• Supplied data:
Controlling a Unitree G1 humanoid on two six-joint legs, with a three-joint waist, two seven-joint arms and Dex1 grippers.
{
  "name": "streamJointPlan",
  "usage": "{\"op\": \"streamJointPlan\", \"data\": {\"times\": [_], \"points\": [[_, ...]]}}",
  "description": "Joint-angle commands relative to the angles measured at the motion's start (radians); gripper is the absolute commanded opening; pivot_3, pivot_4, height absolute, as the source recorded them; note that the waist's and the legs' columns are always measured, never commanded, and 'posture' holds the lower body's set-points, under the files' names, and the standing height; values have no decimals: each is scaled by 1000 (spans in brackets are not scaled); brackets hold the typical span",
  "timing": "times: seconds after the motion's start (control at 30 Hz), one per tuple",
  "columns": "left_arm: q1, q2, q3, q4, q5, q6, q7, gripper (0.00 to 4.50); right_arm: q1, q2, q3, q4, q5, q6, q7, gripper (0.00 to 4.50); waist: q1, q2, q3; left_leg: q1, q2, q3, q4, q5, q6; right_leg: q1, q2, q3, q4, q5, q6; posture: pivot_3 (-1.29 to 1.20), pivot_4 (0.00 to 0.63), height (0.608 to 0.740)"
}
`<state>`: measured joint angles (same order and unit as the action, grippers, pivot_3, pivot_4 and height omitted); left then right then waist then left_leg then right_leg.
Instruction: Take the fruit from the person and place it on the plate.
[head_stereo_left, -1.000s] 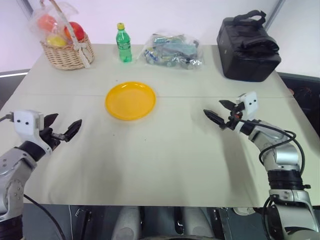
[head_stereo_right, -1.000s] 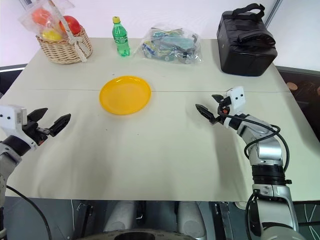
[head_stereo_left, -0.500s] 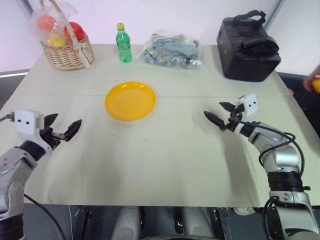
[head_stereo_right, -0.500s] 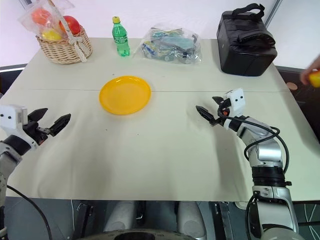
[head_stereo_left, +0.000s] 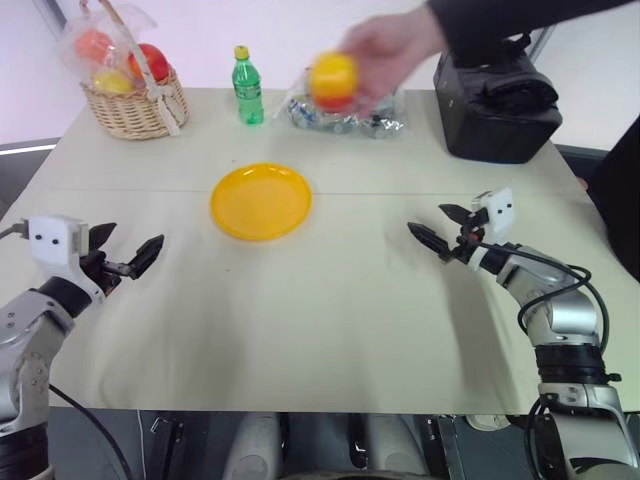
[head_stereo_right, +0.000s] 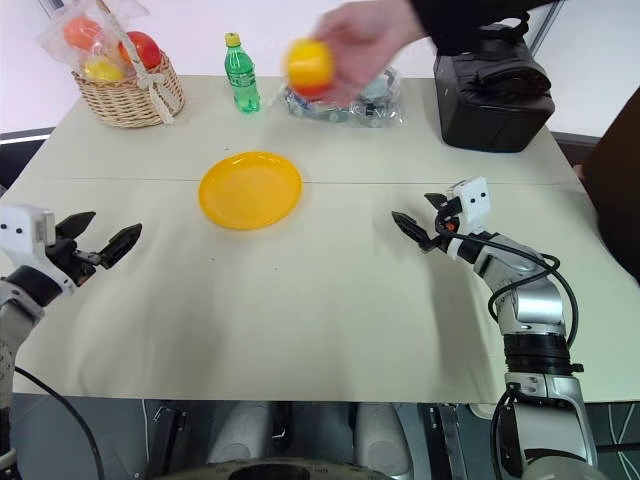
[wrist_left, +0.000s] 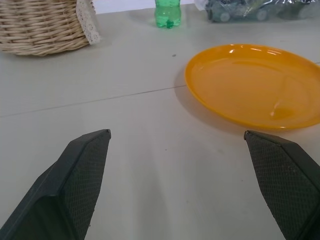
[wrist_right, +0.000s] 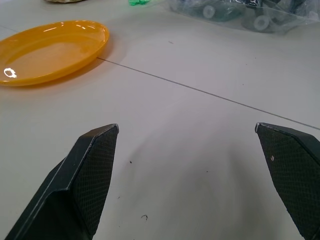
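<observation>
One fruit (head_stereo_left: 333, 78) in the person's hand (head_stereo_left: 392, 48), one plate (head_stereo_left: 261, 200), two spread robot hands (head_stereo_left: 128, 259) (head_stereo_left: 438, 227).

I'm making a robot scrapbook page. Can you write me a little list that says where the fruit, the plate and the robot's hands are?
fruit: yellow-orange fruit, held in the person's hand above the table's far side
plate: yellow plate, empty, on the table
left gripper: open, empty, low over the table
right gripper: open, empty, low over the table
handover: not yet done
</observation>
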<state>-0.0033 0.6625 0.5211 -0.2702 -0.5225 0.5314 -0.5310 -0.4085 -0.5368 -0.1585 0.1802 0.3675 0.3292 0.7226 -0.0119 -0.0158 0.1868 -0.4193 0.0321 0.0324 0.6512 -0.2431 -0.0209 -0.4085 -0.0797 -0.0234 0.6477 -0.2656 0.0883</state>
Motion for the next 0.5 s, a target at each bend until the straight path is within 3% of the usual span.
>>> {"op": "streamJointPlan", "data": {"times": [0.03, 0.27, 0.5], "points": [[-15, 7, -1, -3, 7, -26, -6, 4500, -9, 2, -12, -38, 8, -7, -3, 4462, 0, 0, 0, 0, 0, 0, 0, 0, 0, 0, 0, 0, 0, 0, 0, 0, 150, 740], [-25, 6, -7, 7, 17, -35, -7, 4500, -11, -3, -7, -55, 15, 8, 11, 4462, 0, 0, 0, 0, 0, 0, 0, 0, 0, 0, 0, 0, 0, 0, 0, 0, 150, 740], [-48, 24, 13, -15, -24, -10, -15, 4500, -43, -134, -72, -358, 304, 341, 149, 4462, 1, 0, 0, 0, 0, -2, 0, 0, 0, 0, 0, 0, 0, 0, 0, 0, 150, 740]]}}
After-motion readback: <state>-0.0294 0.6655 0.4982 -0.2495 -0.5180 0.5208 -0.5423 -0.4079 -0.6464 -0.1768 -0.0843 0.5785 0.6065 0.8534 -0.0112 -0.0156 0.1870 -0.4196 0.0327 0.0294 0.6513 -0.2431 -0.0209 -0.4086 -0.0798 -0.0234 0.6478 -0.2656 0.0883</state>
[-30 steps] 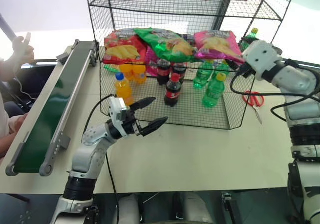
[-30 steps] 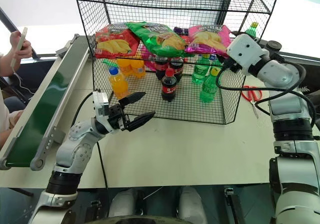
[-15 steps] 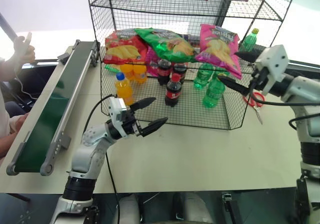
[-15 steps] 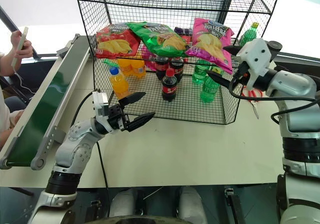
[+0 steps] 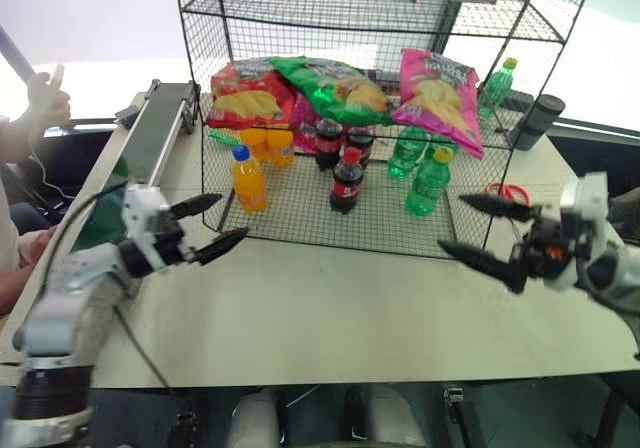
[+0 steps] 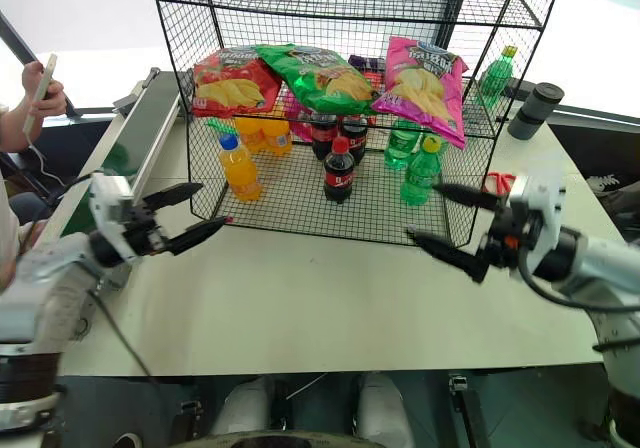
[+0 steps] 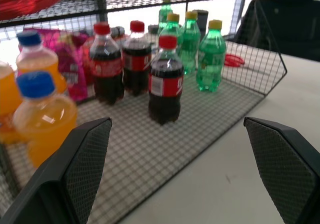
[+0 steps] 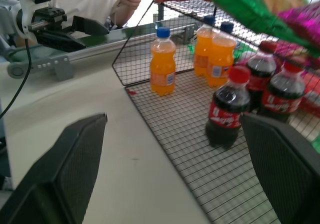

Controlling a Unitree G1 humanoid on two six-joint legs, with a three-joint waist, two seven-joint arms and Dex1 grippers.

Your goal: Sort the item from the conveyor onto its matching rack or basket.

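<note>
The magenta-pink item [image 5: 437,86] lies on the middle tier of the black wire rack [image 5: 330,13], at its right end, with its lower end tilted over the front edge. Nothing grips it. My right gripper [image 5: 451,224] is open and empty, low over the table in front of the rack's right corner, well below the bag. To the left, my left gripper [image 5: 235,216] hangs open and empty between the rack's left front corner and the conveyor [image 5: 150,148]. The dark green belt carries nothing that I can see.
A red chip bag [image 5: 240,93] and a green chip bag [image 5: 330,83] share the middle tier. Orange [image 5: 248,178], cola [image 5: 345,180] and green bottles [image 5: 428,181] stand on the bottom tier. Red scissors [image 5: 510,193] and a dark cylinder [image 5: 537,121] lie right. A person's hand [image 5: 45,98] is beyond the conveyor.
My right gripper let go of the pink bag, which tipped over the shelf's front edge, then pulled back and down over the table. The left arm swung left toward the conveyor.
</note>
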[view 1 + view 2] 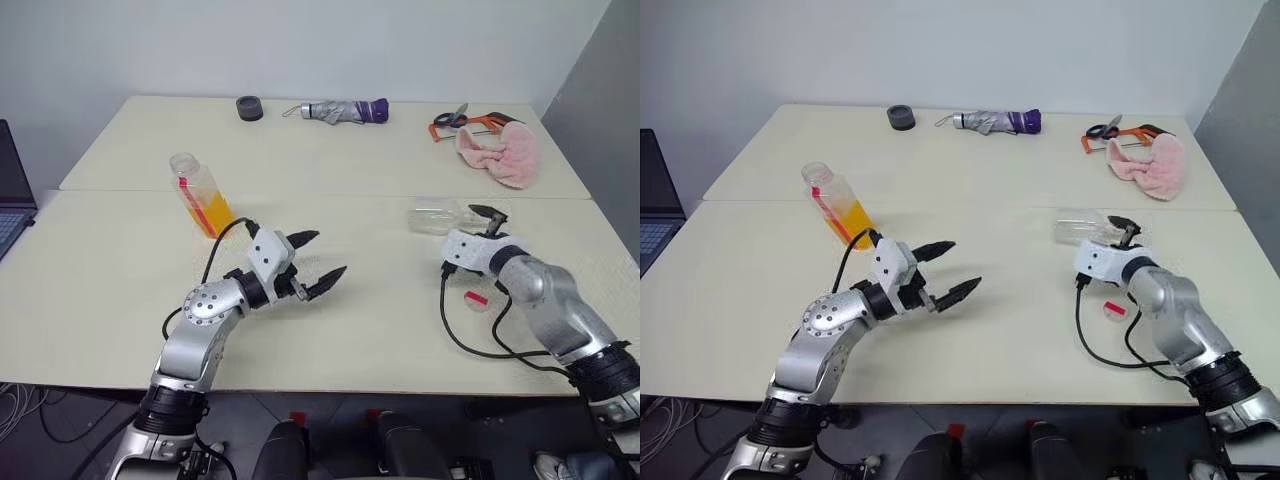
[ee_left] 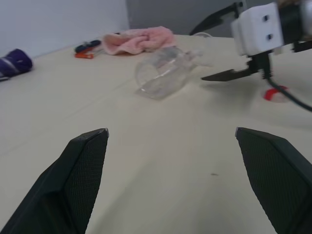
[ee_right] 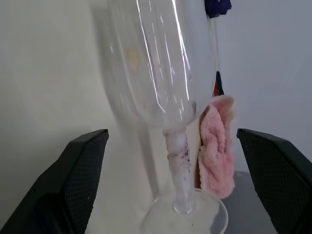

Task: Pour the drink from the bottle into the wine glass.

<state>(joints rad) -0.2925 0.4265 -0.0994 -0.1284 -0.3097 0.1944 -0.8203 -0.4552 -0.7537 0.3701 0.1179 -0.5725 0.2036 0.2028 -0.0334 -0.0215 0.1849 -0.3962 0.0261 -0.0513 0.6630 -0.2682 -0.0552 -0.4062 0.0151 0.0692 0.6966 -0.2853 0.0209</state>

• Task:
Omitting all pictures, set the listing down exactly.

• Answer to the exercise:
Controlling a Unitree G1 humanoid on two six-joint legs, with a three-joint waist, two seven-joint arms and Dex1 grippers.
{
  "name": "streamJointPlan",
  "usage": "{\"op\": \"streamJointPlan\", \"data\": {\"times\": [_], \"points\": [[_, ...]]}}",
  "description": "Joint-angle commands relative to the angles measured at the motion's start (radians); gripper is the absolute commanded opening; pivot_3, pivot_4, height absolute, as the source recorded them; note that the waist's and the legs' columns are always measured, never commanded, and 'posture' holds the lower body's set-points, under the files' names, and the standing height; values have no decimals: each is scaled by 1000 (spans in brackets are not scaled); brackets hold the typical span",
  "timing": "times: seconds after the motion's start (control at 30 Hz), one per tuple",
  "columns": "left_arm: q1, q2, q3, q4, q5, q6, q7, gripper (0.00 to 4.50); right_arm: q1, q2, q3, q4, q5, q6, q7, gripper (0.00 to 4.50); waist: q1, q2, q3; left_leg: q1, q2, q3, q4, q5, q6; right_leg: q1, q2, q3, q4, q5, q6; posture: pivot_3 (-1.29 to 1.20), pivot_4 (0.00 to 0.63), height (0.608 to 0.740)"
}
`<state>`: measured joint angles (same order and unit as the action, grippers, pivot_3, pivot_4 and height omitted); left then right then waist then left_leg then right_leg.
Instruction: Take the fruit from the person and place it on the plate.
[head_stereo_left, -1.000s] 
[head_stereo_right, -1.000s] 
[head_stereo_left, -0.500s] 
[head_stereo_right, -0.500s] 
[head_stereo_left, +0.000s] 
[head_stereo_right, +0.000s] 
[wrist_left, +0.000s] 
[wrist_right, +0.000s] 
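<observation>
One fruit (head_stereo_left: 333, 78) in the person's hand (head_stereo_left: 392, 48), one plate (head_stereo_left: 261, 200), two spread robot hands (head_stereo_left: 128, 259) (head_stereo_left: 438, 227).

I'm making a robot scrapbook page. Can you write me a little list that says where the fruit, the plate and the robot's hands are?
fruit: yellow-orange fruit, held in the person's hand above the table's far side
plate: yellow plate, empty, on the table
left gripper: open, empty, low over the table
right gripper: open, empty, low over the table
handover: not yet done
</observation>
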<state>-0.0033 0.6625 0.5211 -0.2702 -0.5225 0.5314 -0.5310 -0.4085 -0.5368 -0.1585 0.1802 0.3675 0.3292 0.7226 -0.0119 -0.0158 0.1868 -0.4193 0.0321 0.0324 0.6512 -0.2431 -0.0209 -0.4085 -0.0797 -0.0234 0.6477 -0.2656 0.0883</state>
Motion for the next 0.5 s, a target at each bend until the straight path is within 3% of the usual span.
>>> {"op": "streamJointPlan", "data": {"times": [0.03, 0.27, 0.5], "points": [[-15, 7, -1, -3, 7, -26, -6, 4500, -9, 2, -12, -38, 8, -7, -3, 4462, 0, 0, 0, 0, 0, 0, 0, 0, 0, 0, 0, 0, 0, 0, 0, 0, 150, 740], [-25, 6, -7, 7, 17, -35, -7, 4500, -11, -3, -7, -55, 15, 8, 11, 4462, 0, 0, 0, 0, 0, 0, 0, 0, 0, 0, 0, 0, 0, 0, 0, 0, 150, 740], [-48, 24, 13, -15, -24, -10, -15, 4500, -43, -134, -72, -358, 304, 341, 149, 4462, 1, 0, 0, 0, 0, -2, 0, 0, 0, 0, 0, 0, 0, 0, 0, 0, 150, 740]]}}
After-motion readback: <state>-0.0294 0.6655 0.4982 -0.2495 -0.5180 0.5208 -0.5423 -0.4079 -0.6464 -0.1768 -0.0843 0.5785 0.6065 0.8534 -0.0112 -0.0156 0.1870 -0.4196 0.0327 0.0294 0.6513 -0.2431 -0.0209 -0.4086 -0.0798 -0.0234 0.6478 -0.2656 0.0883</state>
[-30 steps] 
[-30 steps] 
[-15 steps] 
[-15 steps] 
[+0 steps] 
[+0 steps] 
[+0 steps] 
[+0 steps] 

Controlling a Unitree G1 humanoid on two six-joint legs, with a three-joint waist, two seven-joint arms and Dex1 grippers.

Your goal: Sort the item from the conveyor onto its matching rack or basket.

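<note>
The magenta-pink item [image 5: 437,86] lies on the middle tier of the black wire rack [image 5: 330,13], at its right end, with its lower end tilted over the front edge. Nothing grips it. My right gripper [image 5: 451,224] is open and empty, low over the table in front of the rack's right corner, well below the bag. To the left, my left gripper [image 5: 235,216] hangs open and empty between the rack's left front corner and the conveyor [image 5: 150,148]. The dark green belt carries nothing that I can see.
A red chip bag [image 5: 240,93] and a green chip bag [image 5: 330,83] share the middle tier. Orange [image 5: 248,178], cola [image 5: 345,180] and green bottles [image 5: 428,181] stand on the bottom tier. Red scissors [image 5: 510,193] and a dark cylinder [image 5: 537,121] lie right. A person's hand [image 5: 45,98] is beyond the conveyor.
My right gripper let go of the pink bag, which tipped over the shelf's front edge, then pulled back and down over the table. The left arm swung left toward the conveyor.
</note>
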[view 1 + view 2] 
[ee_left] 
[ee_right] 

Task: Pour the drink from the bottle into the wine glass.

<state>(joints rad) -0.2925 0.4265 -0.0994 -0.1284 -0.3097 0.1944 -0.8203 -0.4552 -0.7537 0.3701 0.1179 -0.5725 0.2036 0.2028 -0.0334 -0.0215 0.1849 -0.3962 0.0261 -0.0513 0.6630 -0.2682 -0.0552 -0.4062 0.0151 0.0692 0.6966 -0.2853 0.0209</state>

Nothing else is left to add to this answer.